El periodo constituyente inauguró la etapa más fructífera y pacífica de nuestra convivencia desde la fundación de este país
Las primeras elecciones democráticas que se celebraron en nuestro país desde las que habían dado la victoria al Frente Popular en 1936 se vieron condicionadas por un hecho del todo crucial: la legalización del Partido Comunista solo semanas antes de la jornada electoral. Los comunistas españoles, hoy encaramados formalmente a la charlatanería y el guirigay, habían protagonizado más y mejor que nadie la oposición a la dictadura. Su incorporación al proceso, reclamada desde el inicio por un diario genuinamente liberal como EL PAÍS, resultó clave para el éxito del mismo. Santiago Carrillo, hoy denostado nada menos que como traidor y socialdemócrata por uno de sus sucesores en el cargo, contribuyó esencialmente a ello, como lo hiciera meses más tarde Josep Tarradellas. Ambos habían sido perdedores de la guerra, habían padecido exilio y persecución y habían defendido durante décadas la pervivencia de las instituciones que representaban. Es de esperar que su ejemplo de pragmatismo, en bien de la reconciliación de nuestros ciudadanos, sea respetado y atendido por los mequetrefes ahora empeñados en erigirse en salvadores de su patria, sea esta la que sea.
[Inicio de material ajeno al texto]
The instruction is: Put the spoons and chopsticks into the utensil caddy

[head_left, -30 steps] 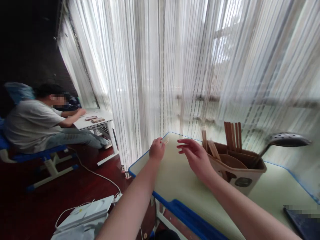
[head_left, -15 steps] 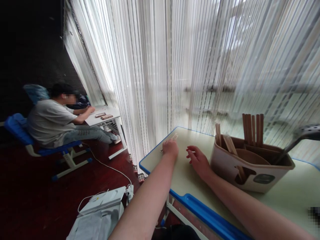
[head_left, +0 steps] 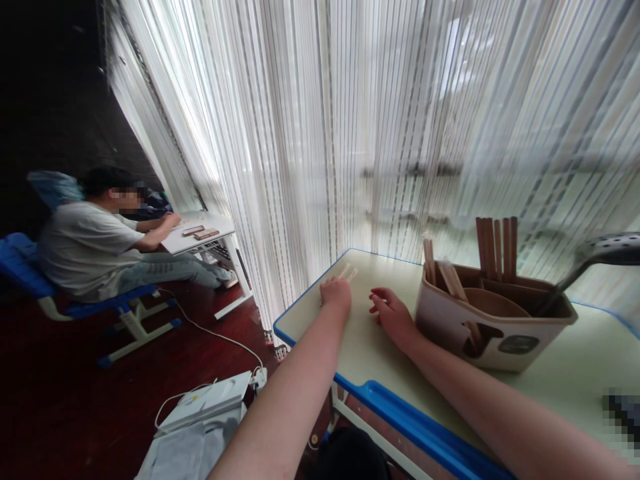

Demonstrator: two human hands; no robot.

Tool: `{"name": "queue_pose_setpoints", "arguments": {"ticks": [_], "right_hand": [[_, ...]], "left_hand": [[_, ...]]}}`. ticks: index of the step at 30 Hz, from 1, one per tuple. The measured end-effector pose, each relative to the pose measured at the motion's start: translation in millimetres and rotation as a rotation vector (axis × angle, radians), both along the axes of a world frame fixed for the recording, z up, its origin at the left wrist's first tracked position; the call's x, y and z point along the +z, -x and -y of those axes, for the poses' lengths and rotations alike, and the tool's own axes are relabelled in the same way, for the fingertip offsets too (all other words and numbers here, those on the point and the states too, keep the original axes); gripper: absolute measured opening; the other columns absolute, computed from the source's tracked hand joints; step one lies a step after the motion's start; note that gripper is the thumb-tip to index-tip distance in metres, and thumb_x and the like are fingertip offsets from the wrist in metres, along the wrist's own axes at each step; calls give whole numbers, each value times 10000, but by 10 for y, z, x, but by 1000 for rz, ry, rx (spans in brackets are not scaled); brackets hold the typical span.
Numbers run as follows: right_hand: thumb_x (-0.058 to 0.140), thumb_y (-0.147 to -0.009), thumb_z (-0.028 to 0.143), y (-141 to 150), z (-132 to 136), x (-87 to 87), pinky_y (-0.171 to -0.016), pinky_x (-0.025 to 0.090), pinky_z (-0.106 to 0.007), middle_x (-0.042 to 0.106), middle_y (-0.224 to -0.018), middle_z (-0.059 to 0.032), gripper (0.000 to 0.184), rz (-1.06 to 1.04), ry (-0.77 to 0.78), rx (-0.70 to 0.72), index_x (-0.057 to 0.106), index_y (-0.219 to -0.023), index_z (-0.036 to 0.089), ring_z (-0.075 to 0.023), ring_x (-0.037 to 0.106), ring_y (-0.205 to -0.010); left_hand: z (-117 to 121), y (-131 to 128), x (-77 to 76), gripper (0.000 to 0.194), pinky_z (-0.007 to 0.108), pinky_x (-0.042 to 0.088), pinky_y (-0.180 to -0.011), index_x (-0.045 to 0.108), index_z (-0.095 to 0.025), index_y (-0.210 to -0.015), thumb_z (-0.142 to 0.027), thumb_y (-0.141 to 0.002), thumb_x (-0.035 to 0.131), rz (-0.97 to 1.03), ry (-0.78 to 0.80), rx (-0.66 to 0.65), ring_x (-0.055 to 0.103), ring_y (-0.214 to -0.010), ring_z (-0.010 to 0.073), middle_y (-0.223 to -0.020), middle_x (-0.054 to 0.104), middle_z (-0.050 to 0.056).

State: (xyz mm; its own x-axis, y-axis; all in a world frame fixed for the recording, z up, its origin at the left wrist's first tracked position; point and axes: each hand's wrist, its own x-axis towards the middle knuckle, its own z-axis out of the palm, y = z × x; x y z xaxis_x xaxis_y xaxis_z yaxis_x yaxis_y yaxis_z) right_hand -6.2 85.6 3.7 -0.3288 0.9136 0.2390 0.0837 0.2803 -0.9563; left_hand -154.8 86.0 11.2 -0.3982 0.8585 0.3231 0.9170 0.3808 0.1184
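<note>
At the far left part of the cream table [head_left: 383, 267], my left hand [head_left: 336, 292] is closed on a pair of thin, pale chopsticks [head_left: 346, 271]. Their ends stick out past the knuckles, while the fingers are mostly hidden behind the back of the hand. My right hand [head_left: 393, 313] hovers over the table between the left hand and a utensil holder [head_left: 440, 333], with its fingers loosely bent, apart and holding nothing. The holder carries brown chopsticks [head_left: 496, 248], wrapped sticks [head_left: 453, 280], a round brown piece [head_left: 493, 303] and a dark perforated ladle [head_left: 565, 273].
A blue rim and pencil groove [head_left: 400, 420] edge the table. White string curtains [head_left: 390, 120] hang behind it. To the left a person [head_left: 95, 240] sits at a white desk [head_left: 200, 233]. White equipment [head_left: 205, 407] with cables stands at the lower left.
The view has turned slightly, moving the scene a little left and up. More of the chopsticks shows beyond my left hand. My right hand keeps nearly the same pose.
</note>
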Motion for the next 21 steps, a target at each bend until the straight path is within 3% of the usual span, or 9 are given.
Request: {"name": "queue_pose_setpoints", "arguments": {"ticks": [8, 11, 15, 18, 21], "right_hand": [[449, -781, 386, 17, -9, -6, -537, 441, -272, 621, -907, -49, 297, 19, -24, 7, 540, -981, 187, -152, 598, -649], [464, -769, 375, 29, 9, 40, -639, 457, -303, 633, -896, -49, 288, 18, -51, -7, 561, -962, 184, -169, 604, -711], [488, -753, 332, 44, 85, 172, -803, 439, -348, 647, -892, -68, 224, 48, -70, 12, 599, -872, 178, -203, 590, -857], [436, -799, 402, 37, 193, 358, -795, 457, -366, 606, -1022, -102, 374, -35, -27, -70, 522, -1082, 171, -205, 588, -874], [387, -833, 455, -18, 326, 629, -763, 479, -361, 533, -1149, -133, 513, -144, -99, -59, 354, -1266, 182, -191, 590, -867]], "left_hand": [[-22, -16, 16, 323, 367, 463, -778, 572, -118, -1050, -182, -855, 322, 41, 7, 0, 574, -925, 237, -1033, 582, 153], [28, -45, 57, 299, 331, 465, -779, 548, -139, -1059, -203, -862, 331, 43, -37, -8, 567, -934, 218, -1068, 563, 131], [105, -73, 78, 219, 292, 458, -799, 535, -157, -994, -170, -853, 368, 97, -325, -121, 558, -923, 185, -1029, 554, 103], [117, -72, 66, 188, 311, 466, -796, 506, -155, -966, -142, -862, 350, 131, -612, -292, 560, -885, 175, -951, 551, 91], [117, -75, 66, 167, 324, 487, -749, 470, -153, -988, -193, -888, 343, 161, -850, -395, 575, -854, 179, -908, 556, 94]]}}
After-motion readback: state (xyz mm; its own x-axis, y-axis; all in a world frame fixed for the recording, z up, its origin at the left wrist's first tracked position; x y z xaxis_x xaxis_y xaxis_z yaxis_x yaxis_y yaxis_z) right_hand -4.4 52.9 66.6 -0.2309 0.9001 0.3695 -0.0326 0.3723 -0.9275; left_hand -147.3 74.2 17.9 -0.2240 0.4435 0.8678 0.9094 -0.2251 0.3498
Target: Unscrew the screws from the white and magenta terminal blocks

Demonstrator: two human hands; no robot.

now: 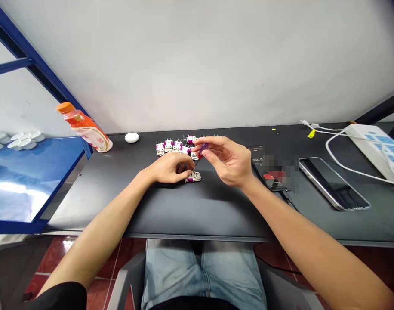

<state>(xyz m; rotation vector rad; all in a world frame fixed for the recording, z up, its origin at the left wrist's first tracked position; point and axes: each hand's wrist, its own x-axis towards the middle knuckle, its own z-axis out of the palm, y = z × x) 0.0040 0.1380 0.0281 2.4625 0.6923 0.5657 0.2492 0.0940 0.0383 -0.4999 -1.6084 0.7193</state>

En 1977 había inscritos un centenar de partidos políticos y una gran parte de ellos se presentaron a los comicios. 26 listas diferentes en Madrid y 23 en Barcelona dan fe de lo atomizado de la dirigencia política. Pero de las urnas salió un bipartidismo mitigado por los nacionalismos y dos formaciones ubicadas en los márgenes del centro: Partido Comunista a la izquierda y Alianza Popular, germen inicial de lo que hoy es el PP, a la derecha. Desde entonces hasta la actual crisis, el modelo ha funcionado con cierta regularidad. La fragmentación electoral surgida en las dos últimas convocatorias, y confirmada por los resultados de las encuestas más recientes, supone no obstante una ruptura del mismo e indican una tendencia hacia la polarización ideológica. No es un fenómeno exclusivo de nuestro país, pero se ve complicado en su caso por el empuje de los partidos y los sentimientos nacionalistas. Quizá los fastos mediáticos, históricos y culturales en torno a las celebraciones de estos días sirvan al menos para recordarnos a todos que fueron soluciones negociadas las que nos devolvieron la libertad perdida. Las soflamas rutilantes, pura expresión de la enfermedad infantil del populismo, o el mirar para otro lado, síntoma preocupante de la senilidad en política, acabarán como siempre por hundirnos en la exclusión y la miseria.